Я кое-как дополз до своей кровати и здесь забылся тяжелым, ужасным сном; утром Иван Андреич пришел будить меня, но я мог только мычать. Старик испугался; явилась Ариша, вспрыснула меня холодной водой, но и это всесильное средство не помогало. Решили послать в Заплетаево. Помню, как вбежала в комнату моя мать, припала к моей постели и громко заплакала; потом явились отец, о. Марк, Аполлон. Все выспрашивали меня, но я не говорил ни слова о том, кто меня бил и за что; даже приехал Иринарх и тоже выпытывал меня, но я выдерживал характер и отказался рассказывать что-нибудь наотрез. Исчезновение Антона и Гришки было поразительно, но, кажется, никто не обращал на это внимания; только вечером, когда со мной сделался бред, я разболтал имена моих врагов, их схватили в кабаке у Катеньки и посадили в карцер. Мать целых три дня не отходила от меня, пока я настолько не поправился, что мог обходиться без ее помощи; она больше ничего не спрашивала от меня и даже старалась плакать потихоньку от меня. Я долго не решался рассказать ей все, но мысль, что Антон и Гришка все равно попались и что они теперь для собственного спасения могут оболтать меня, — эта мысль наконец развязала мой язык, и я со слезами рассказал матери все. Мать молча выслушала меня и проговорила:
— Мало ли что говорят, Кирша… А если бы они тебя убили!

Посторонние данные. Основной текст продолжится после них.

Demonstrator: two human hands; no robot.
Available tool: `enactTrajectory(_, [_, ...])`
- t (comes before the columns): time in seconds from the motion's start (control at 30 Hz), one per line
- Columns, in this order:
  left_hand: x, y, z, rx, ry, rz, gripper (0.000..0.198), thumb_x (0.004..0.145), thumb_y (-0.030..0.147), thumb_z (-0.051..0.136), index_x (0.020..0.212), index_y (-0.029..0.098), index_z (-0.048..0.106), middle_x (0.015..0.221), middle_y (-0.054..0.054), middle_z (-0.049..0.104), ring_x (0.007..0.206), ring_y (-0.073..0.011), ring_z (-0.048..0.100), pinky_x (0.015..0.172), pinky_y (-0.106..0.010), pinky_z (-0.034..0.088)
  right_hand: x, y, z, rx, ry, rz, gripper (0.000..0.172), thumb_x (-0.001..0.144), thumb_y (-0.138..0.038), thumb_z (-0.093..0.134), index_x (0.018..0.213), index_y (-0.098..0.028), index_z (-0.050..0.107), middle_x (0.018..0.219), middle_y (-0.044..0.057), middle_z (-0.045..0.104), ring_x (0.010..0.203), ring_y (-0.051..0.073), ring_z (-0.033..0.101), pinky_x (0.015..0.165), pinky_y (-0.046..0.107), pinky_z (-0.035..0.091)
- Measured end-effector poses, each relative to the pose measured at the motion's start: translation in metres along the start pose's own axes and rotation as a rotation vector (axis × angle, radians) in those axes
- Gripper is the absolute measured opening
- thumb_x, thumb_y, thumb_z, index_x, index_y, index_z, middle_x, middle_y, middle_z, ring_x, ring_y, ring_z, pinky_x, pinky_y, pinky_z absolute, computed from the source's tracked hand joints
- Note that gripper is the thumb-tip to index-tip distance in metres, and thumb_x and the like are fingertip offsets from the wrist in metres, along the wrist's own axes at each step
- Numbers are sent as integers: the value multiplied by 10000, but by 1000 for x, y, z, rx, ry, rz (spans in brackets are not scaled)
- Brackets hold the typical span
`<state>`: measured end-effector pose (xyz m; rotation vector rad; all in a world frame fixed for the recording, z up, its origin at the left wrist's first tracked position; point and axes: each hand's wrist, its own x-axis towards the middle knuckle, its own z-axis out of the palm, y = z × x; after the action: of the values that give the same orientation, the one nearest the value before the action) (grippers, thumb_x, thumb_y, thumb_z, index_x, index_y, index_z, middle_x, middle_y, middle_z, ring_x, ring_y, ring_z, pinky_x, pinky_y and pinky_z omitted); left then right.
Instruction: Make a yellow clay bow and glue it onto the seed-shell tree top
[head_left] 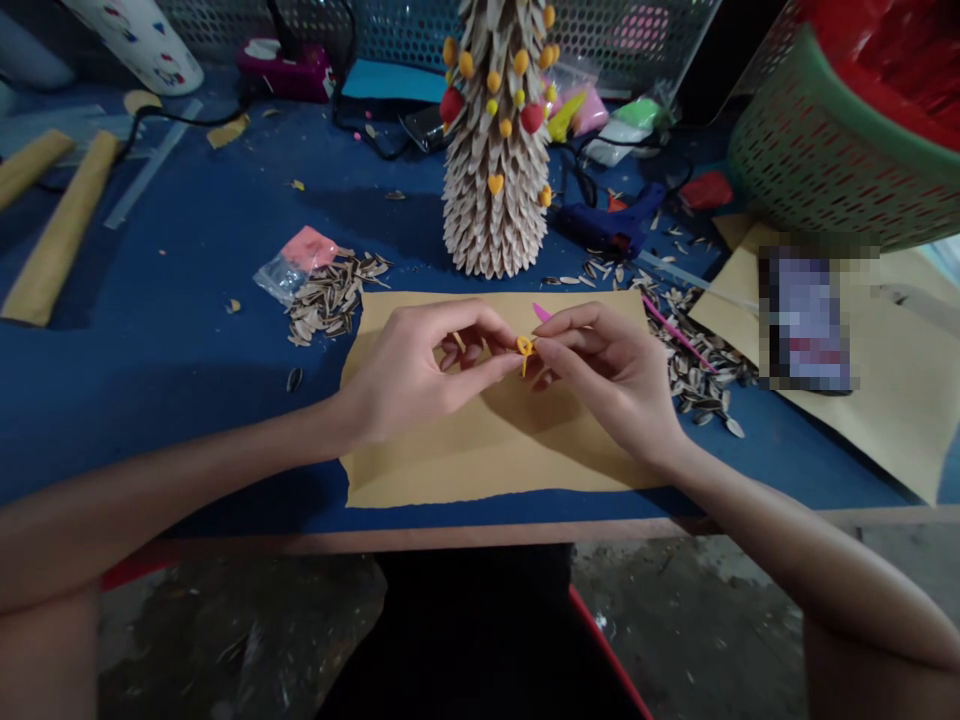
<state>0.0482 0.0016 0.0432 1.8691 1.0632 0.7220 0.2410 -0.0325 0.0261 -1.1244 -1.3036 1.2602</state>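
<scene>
Over a sheet of tan paper (442, 440), both my hands meet at a small yellow-orange bow-shaped piece (524, 348), which looks like modelling clay. My left hand (420, 370) pinches its left side between thumb and forefinger. From the other side, my right hand (611, 375) has thumb and fingertips closed on it. A pink pointed tip (541, 313) shows by the right fingers; the rest of it is hidden by the hand. Just behind stands a cone-shaped tree of overlapping seed shells (495, 225), dotted with orange, yellow and red clay pieces.
Sunflower seed shells (334, 295) lie left of the paper near a pink clay packet (309, 248). On the right are more shells, a pink stick (679, 335), a blue glue gun (615, 222), a pixelated phone (808, 320) and a green basket (832, 150).
</scene>
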Motion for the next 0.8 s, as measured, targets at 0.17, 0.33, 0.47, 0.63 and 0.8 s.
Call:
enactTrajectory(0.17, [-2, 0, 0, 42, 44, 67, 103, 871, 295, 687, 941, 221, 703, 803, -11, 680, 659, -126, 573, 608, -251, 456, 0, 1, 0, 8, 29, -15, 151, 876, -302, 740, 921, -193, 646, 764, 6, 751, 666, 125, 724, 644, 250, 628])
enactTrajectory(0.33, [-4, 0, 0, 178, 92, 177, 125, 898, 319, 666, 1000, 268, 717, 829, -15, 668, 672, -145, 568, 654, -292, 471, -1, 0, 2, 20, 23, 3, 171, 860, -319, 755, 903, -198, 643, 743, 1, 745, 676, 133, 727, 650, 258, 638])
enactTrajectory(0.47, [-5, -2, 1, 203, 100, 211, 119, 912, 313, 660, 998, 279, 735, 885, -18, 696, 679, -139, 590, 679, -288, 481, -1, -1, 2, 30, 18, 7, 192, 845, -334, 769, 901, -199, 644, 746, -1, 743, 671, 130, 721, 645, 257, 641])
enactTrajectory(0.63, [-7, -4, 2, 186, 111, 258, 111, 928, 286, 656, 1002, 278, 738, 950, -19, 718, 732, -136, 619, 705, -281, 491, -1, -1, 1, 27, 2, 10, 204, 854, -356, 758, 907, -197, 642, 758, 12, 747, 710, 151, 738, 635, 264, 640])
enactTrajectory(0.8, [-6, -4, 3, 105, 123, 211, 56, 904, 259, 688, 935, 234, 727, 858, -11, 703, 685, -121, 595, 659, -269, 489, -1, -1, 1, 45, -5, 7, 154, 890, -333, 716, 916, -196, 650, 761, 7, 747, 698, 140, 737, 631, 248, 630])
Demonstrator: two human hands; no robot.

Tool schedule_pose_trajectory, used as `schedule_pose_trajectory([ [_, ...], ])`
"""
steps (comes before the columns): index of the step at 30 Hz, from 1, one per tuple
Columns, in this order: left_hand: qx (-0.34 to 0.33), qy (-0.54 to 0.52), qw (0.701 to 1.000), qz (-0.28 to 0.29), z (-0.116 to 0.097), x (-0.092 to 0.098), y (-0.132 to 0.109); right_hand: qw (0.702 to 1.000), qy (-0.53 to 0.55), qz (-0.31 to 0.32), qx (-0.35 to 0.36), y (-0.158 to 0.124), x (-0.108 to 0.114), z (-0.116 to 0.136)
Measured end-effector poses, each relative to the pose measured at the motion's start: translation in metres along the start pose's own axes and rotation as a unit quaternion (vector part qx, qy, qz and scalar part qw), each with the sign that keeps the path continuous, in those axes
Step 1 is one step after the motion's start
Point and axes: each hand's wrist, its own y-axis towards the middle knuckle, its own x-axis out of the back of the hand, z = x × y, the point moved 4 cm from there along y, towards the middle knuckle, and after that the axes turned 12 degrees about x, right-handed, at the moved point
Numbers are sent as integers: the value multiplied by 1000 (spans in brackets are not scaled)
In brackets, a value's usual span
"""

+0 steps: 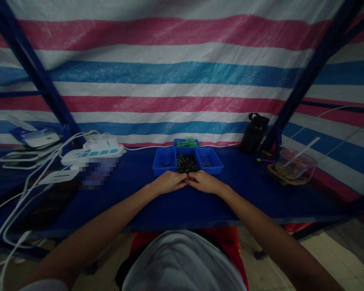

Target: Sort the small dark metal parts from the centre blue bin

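My left hand (169, 182) and my right hand (205, 182) meet at the fingertips just in front of the blue bins. Fingers on both hands are curled and pressed together; anything between them is too small or hidden to make out. Right behind them, the middle bin holds a pile of small black and shiny parts (186, 162). In the left blue bin (160, 154) lie a few dark slender pieces. A few small shiny pieces sit in the right blue bin (214, 157). Green items (187, 142) fill the bin at the back.
To the left are a white power strip (109, 150), white cables (27, 182) and phones (21, 156). A black bottle (254, 133) stands at the back right, near a clear plastic bowl (301, 161) with a spoon. Blue posts (306, 81) flank the table (248, 190).
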Motion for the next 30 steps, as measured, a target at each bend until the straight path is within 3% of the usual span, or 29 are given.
schedule_pose_trajectory([
  [6,25,-42,999,6,3,2,1,999,-30,7,-25,-3,2,-6],
  [18,-27,-34,999,28,-5,8,-1,999,-29,8,-21,-3,1,-7],
  [30,-31,-24,999,1,-3,8,-2,999,-46,8,-13,-4,2,-4],
])
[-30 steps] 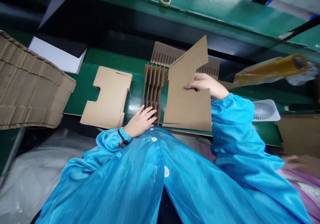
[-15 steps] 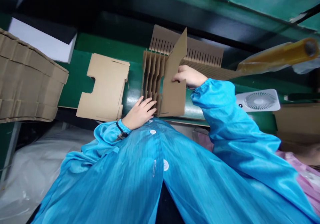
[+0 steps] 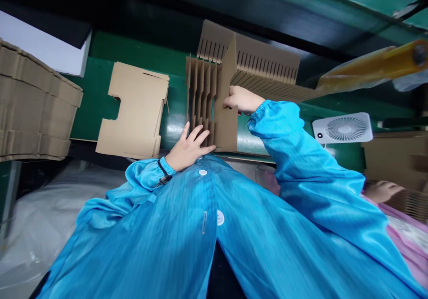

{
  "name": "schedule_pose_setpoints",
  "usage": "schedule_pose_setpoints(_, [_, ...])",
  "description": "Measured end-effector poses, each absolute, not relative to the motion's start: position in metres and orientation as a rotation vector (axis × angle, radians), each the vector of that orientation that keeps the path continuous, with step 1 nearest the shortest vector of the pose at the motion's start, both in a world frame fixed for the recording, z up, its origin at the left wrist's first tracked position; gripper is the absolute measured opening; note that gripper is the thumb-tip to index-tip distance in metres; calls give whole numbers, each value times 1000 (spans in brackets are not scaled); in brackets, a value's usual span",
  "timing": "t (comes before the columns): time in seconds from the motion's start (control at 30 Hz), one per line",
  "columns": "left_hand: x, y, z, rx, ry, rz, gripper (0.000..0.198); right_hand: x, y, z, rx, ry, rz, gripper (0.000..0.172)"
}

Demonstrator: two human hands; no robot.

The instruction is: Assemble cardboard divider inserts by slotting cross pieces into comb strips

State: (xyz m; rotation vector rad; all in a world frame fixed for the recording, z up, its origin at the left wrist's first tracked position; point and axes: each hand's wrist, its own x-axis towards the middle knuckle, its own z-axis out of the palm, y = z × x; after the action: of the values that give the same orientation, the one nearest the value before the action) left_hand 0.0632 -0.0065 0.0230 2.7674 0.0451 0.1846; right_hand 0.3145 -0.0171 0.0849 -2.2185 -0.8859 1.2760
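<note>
My right hand grips the upper edge of a brown cardboard panel, which stands nearly edge-on against a slotted cardboard divider grid. My left hand is open, with fingers spread, and its fingertips are at the grid's lower edge and the panel's foot. Behind them rises a long comb-slotted cardboard strip. A flat die-cut cardboard sheet lies to the left of the grid on the green work table.
A stacked pile of corrugated cardboard sits at far left. To the right are a white fan, a yellow film roll and a cardboard sheet. Another person's hand is at lower right. White plastic sheeting lies at lower left.
The panel in my right hand has swung left and turned nearly edge-on against the grid. My left hand's fingers have spread wider. Another person's hand has moved up at the right.
</note>
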Motion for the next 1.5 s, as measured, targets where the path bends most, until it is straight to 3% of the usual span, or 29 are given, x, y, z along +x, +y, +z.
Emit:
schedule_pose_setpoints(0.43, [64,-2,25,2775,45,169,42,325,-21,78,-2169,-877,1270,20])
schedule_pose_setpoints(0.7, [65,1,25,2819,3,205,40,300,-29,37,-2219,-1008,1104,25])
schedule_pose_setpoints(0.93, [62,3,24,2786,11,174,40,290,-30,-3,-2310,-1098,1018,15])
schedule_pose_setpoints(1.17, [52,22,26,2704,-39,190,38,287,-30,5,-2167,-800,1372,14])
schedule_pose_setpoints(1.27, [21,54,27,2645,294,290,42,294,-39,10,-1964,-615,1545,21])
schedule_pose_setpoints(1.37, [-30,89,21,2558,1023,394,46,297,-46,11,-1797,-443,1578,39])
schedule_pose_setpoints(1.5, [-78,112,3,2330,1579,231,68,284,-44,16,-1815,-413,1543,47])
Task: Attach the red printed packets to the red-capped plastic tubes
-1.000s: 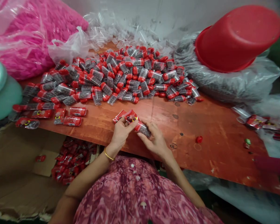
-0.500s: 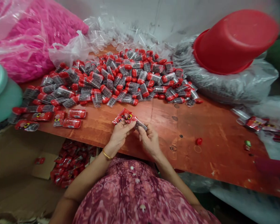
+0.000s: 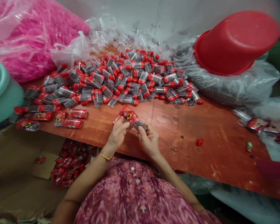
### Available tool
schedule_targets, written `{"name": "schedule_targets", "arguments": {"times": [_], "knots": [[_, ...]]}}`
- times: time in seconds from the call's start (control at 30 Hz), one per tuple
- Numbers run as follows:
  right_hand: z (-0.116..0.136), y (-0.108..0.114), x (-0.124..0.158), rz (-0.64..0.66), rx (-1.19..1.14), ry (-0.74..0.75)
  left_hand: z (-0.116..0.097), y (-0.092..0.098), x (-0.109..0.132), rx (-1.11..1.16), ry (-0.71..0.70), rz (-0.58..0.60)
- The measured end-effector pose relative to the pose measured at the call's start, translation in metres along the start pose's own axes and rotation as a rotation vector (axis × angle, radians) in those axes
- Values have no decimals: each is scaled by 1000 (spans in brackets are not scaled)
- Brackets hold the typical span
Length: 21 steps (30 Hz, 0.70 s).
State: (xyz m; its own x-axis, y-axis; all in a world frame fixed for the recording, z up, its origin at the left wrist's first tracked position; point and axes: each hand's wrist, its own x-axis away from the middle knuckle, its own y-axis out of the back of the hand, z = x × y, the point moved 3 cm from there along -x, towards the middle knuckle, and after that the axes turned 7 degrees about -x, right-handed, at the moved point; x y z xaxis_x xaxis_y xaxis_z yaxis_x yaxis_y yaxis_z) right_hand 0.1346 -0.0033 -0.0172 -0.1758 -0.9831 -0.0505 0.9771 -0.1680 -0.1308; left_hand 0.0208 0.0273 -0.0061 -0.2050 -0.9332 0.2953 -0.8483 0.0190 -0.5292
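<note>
Near the table's front edge, my left hand [image 3: 118, 132] is closed, its fingers and thumb pinching a red printed plastic sleeve [image 3: 128, 114]. My right hand [image 3: 149, 138] grips a small clear tube [image 3: 140, 125] with dark contents, tilted toward the sleeve. The tube's upper end meets the sleeve's lower right side; I cannot tell how far it is inside. Just beyond my hands spreads a heap of similar red-capped tubes [image 3: 124, 77]. Several red-sleeved tubes [image 3: 72, 123] lie at the left front of the table.
Red-wrapped pieces fill a spot below the table's [image 3: 163, 155] left edge, by cardboard [image 3: 11, 174]. A red bucket [image 3: 235, 43] rests upside down on a plastic bag [image 3: 226, 88]. A pink-filled bag [image 3: 37, 37] and a teal tub [image 3: 7, 93] stand left. A red cap [image 3: 200, 142] lies right.
My left fingers have shifted slightly left and down along the sleeve, and its printed face shows more. My right hand stays on the tube, nearly in place.
</note>
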Motion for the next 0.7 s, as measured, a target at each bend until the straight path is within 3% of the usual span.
{"name": "schedule_targets", "arguments": {"times": [0.13,0.23,0.33,0.53,0.63,0.7], "knots": [[-2,-2,5,-13,114,80,0,-7,-9,-42,75,-73],[-5,-4,6,-22,-10,-46,9,-10,-9,-56,43,-81],[-7,-9,6,60,-152,-176,13,-8,-6,-104,12,-43],[0,1,3,27,173,121,1,-7,-9,-80,-5,7],[0,3,5,55,285,151,-1,-7,-13,-118,-6,-16],[-1,1,7,43,226,111,0,-7,-13,-175,1,-20]]}}
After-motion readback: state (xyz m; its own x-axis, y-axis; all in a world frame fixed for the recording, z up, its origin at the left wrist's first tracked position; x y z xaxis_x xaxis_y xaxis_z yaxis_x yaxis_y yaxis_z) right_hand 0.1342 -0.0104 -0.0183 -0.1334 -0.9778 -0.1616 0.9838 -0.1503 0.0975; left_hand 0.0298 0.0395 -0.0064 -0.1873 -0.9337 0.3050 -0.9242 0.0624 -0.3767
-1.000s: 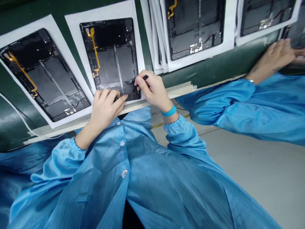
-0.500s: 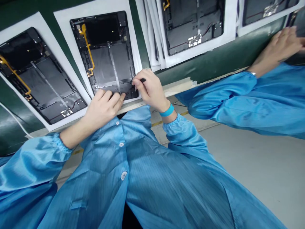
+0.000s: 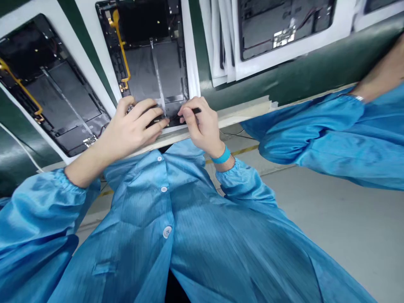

— Мама… зачем они так говорили о Симочке? Я зарежу Гришку… Возьму нож и зарежу.
Матери стоило большого труда успокоить меня; мне было четырнадцать лет, и я мало-помалу поддался ее ласковым речам, поцелуям и тихим утешениям. Между прочим, она обещала мне, что никому не скажет ни слова о моей истории, и я помирился с мыслью не резать Гришку.
— Нам сколько горя-то было с Аполлоном! — говорила мать. — Разве лучше будет, если он женится на Лапе? Агния Марковна — воспитанная девица, напрасно говорят про нее разные пустяки.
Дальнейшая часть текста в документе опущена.